In the world of search, what happens when your local library categorises the film “Babe” as a teen movie in the “classic DVDs” section of the Library website? What happens if you search for “babe teen movie” on Google using any setting other than Safe Search set to “Use strict filtering”? Welcome, in a roundabout way, to the world of search engine consequences.
To set the scene, you need to know a few things. Firstly, how the web search engines know about your web pages in the first place. Secondly, how they rank your pages. And thirdly, how the ads and “related items” that annotate many search listings and web pages are selected (because the whole point about search engines is that they are run by advertising companies, right?).
So, how do the search engines know where you pages are? Any offers? You at the back there – how does Google know about your library home page?
As far as I know, there are three main ways:
- a page that is already indexed by the search engine links to your page. When a search engine indexes a page, it makes a note of all the pages that are linked to from that page, so these pages can be indexed in turn by the search engine crawler (or spider). (If you have a local search engine, it will crawl your website in a similar way, as this documentation about the Google Search Appliance crawler describes.)
- the page URL is listed in a Sitemap, and your website manager has told the search engine where that Sitemap lives. The Sitemap lists all the pages on your site that you want indexing. This helps the search engine out – it doesn’t have to crawl your site looking for all the pages – and it helps you out: you can tell the search engine how often the page changes, and how often it needs to be re-indexed, for example.
- you tell the search engine at a page level that the page exists. For example, if your page includes any Google Adsense modules, or Google Analytics tracking codes, Google will know that page exists the first time it is viewed.

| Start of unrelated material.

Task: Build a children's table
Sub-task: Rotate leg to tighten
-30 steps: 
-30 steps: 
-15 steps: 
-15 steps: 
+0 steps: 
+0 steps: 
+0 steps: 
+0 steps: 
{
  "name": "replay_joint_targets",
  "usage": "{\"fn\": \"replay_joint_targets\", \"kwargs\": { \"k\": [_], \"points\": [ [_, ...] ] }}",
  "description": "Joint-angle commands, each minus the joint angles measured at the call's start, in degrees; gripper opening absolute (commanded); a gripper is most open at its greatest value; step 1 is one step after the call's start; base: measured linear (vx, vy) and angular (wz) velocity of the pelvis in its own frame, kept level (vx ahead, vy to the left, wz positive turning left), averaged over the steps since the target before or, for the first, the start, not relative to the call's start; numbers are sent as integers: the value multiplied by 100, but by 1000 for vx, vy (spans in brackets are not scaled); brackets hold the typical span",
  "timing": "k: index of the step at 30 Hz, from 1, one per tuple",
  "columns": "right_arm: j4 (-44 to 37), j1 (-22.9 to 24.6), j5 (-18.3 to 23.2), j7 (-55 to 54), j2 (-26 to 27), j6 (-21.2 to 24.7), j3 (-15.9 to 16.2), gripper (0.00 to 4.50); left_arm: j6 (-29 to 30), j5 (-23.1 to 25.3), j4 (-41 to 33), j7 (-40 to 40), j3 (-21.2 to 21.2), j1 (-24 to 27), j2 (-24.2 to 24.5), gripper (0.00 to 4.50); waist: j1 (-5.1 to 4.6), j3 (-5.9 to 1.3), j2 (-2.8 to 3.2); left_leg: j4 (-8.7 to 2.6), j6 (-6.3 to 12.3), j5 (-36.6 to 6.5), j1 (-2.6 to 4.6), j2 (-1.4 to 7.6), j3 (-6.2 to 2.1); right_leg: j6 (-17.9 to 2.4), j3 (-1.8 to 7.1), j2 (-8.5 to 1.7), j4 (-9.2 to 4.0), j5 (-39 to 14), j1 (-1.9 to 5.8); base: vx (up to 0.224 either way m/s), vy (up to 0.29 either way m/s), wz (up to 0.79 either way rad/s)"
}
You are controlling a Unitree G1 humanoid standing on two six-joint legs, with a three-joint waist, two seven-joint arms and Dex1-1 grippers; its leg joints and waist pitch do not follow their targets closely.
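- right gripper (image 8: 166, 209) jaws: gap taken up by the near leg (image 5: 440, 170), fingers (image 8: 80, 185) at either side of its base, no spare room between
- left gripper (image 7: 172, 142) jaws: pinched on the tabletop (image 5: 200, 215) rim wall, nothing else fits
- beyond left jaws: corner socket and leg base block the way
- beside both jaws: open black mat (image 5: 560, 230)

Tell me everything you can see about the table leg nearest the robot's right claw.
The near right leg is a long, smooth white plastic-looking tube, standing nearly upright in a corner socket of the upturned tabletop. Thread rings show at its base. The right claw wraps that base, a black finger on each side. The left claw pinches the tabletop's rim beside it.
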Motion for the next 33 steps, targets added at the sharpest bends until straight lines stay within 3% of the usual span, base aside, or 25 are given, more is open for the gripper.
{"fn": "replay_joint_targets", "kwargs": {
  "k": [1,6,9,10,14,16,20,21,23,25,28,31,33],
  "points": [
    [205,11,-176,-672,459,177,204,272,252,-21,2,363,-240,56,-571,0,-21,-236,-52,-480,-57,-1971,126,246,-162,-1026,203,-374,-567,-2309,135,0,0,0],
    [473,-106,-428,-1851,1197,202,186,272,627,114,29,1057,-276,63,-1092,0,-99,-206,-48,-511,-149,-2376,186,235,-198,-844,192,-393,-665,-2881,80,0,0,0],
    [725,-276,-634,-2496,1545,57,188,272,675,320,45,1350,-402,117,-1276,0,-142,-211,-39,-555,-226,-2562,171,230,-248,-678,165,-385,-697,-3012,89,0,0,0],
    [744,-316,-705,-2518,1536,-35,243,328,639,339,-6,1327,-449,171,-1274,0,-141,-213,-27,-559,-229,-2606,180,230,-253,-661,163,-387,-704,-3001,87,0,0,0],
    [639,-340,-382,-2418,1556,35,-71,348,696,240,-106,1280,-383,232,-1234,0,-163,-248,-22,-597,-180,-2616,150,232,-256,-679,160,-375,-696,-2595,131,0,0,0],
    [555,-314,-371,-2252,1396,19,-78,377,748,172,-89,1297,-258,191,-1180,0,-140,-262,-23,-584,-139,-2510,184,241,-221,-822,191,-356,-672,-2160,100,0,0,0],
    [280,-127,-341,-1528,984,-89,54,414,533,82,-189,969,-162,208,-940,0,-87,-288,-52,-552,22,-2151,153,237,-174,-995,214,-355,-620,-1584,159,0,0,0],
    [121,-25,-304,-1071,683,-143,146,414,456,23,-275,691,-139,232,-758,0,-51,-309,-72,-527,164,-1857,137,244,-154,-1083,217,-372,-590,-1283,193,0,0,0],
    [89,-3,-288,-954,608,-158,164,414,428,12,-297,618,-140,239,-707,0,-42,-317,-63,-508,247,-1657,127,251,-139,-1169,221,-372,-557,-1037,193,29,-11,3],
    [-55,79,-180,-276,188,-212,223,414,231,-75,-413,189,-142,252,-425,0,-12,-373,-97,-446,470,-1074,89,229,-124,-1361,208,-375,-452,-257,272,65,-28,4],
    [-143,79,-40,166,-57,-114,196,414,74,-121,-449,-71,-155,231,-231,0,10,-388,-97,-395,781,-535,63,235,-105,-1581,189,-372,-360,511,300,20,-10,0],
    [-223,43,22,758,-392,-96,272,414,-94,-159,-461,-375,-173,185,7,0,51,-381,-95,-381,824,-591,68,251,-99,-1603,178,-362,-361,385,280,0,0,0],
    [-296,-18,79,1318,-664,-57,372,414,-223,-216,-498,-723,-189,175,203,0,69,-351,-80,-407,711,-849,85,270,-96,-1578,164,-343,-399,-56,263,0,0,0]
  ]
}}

And once a page has been indexed by a search engine, it becomes a possible search result within that search engine.
So when someone makes a query, how are the results selected?
During the actual process of indexing, the search engine does some voodoo magic to try and understand what the page is about. This might be as simple as counting the occurrence of every different word on the page, or it might be an actual attempt to understand what the page is about using all manner of heuristics and semantic engineering approaches. Pages deemed a “hit” for a particular query if the search terms can be used to look up the page in the index. The hits are then rank ordered according to a score for each page calculated according to whatever algorithm the search engine uses. Typically this is some function of both “relevance” and “quality”.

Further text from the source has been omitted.